# Vale Auntie Gertie



## Warrigal (Apr 29, 2016)

I received news today that my mother's youngest sister passed away this morning. She lived about 5 hours drive away in a nursing home and my sister and I were planning to drive there on Tuesday. My sister was flying in from Queensland tomorrow and she still will, but this time it will be to attend a funeral. We had both hoped to see her one more time before she died.

She was 96, so this is not an unanticipated event. Auntie Gertie (Gertrude) lived a very happy life. Even in these last years she attempted a cheerful outlook on life, complaining only that her feet hurt. She had a strong, even wilful personality but all of the family regarded her fondly. I shall miss her but I am grateful that she passed gently into the night.

This photo was taken in September last year.


----------



## Guitarist (Apr 29, 2016)

I am so sorry to hear about your Auntie, Warrigal.  She really was a beautiful woman!  Her face is so full of character and personality.


----------



## Warrigal (Apr 29, 2016)

Thanks Guitarist. My thoughts are naturally with her today and I will probably be called on to say a few words at her service. I wrote her husband's eulogy a few years ago because they had no children. It was a privilege.


----------



## jnos (Apr 29, 2016)

I'm sorry for your loss, Warrigal. Auntie Gertie sounds like a wonderful woman who had a good long life.


----------



## SeaBreeze (Apr 29, 2016)

My condolences Warrigal, may she rest peacefully. :rose: She looked wonderful, lovely photo.


----------



## Warrigal (Apr 29, 2016)

This was Auntie Gertie at my wedding, 1963
Uncle John was the sweetest man I've ever known but Auntie had a bit more vinegar in her.
They were absolutely devoted to each other.


----------



## ladyp (Apr 30, 2016)

So sorry for loss.


----------



## Ameriscot (Apr 30, 2016)

So sorry for your loss, Warri.  She lived a good long life.  Hugs.


----------



## Warrigal (May 1, 2016)

This is what my daughter posted yesterday on Facebook.



I shall certainly include this tribute in her eulogy


----------



## Warrigal (May 3, 2016)

My sister and I were trawling through old family photo albums I had inherited and found this engaging photo of Auntie as a child.

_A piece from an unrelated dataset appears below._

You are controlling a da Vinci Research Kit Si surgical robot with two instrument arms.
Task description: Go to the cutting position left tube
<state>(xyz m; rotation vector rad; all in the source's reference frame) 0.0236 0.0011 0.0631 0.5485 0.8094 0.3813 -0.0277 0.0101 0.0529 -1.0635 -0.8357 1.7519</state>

I also found this photo of her as a young woman



When we see and old man or old woman, their features and shape ravaged by time, we often forget that they were once young, gorgeous and filled with joie de vivre. Somewhere deep inside, that younger self still lives.


----------



## Guitarist (May 3, 2016)

The photo of her as a child with the dog reminds me of one of my favorite books, _Golden Dog_, by Mary Elwyn Patchett.  First book I ever read set in Australia.

I like your description of her, Warrigal.  Growing up I always loved the older women I knew who were feisty and a little prickly rather than soft and cushy.  You knew where you stood with them, there was nothing fake about them.


----------



## SeaBreeze (May 3, 2016)

Wonderful old pics of her Warrigal, I also love the one of her as a child with the dog.


----------



## Warrigal (May 3, 2016)

Another old snap of the twins. I think they must each have been given a penny to spend.

View attachment 29134

Notice the hand knits that were a feature of that period. 
Auntie became the most skilled knitter in the family.


----------



## vickyNightowl (May 3, 2016)

Warrigal said:


> My sister and I were trawling through old family photo albums I had inherited and found this engaging photo of Auntie as a child.
> 
> View attachment 29131
> 
> ...



I'm so sorry forr your loss,Warrigal.

I do the oposite,I look at someone old and try to imagine how they were young,and wonder what their story is.

Great pictures and memories.
The love for her shows through your words.


----------



## Warrigal (May 3, 2016)

Thanks Vickynightowl.

I'm still finding treasures. This is a photo of Auntie and her twin brother. I think they had both been given a penny to spend. Uncle John went on to become a bank manager, and even at this tender age he seems to know the value of money.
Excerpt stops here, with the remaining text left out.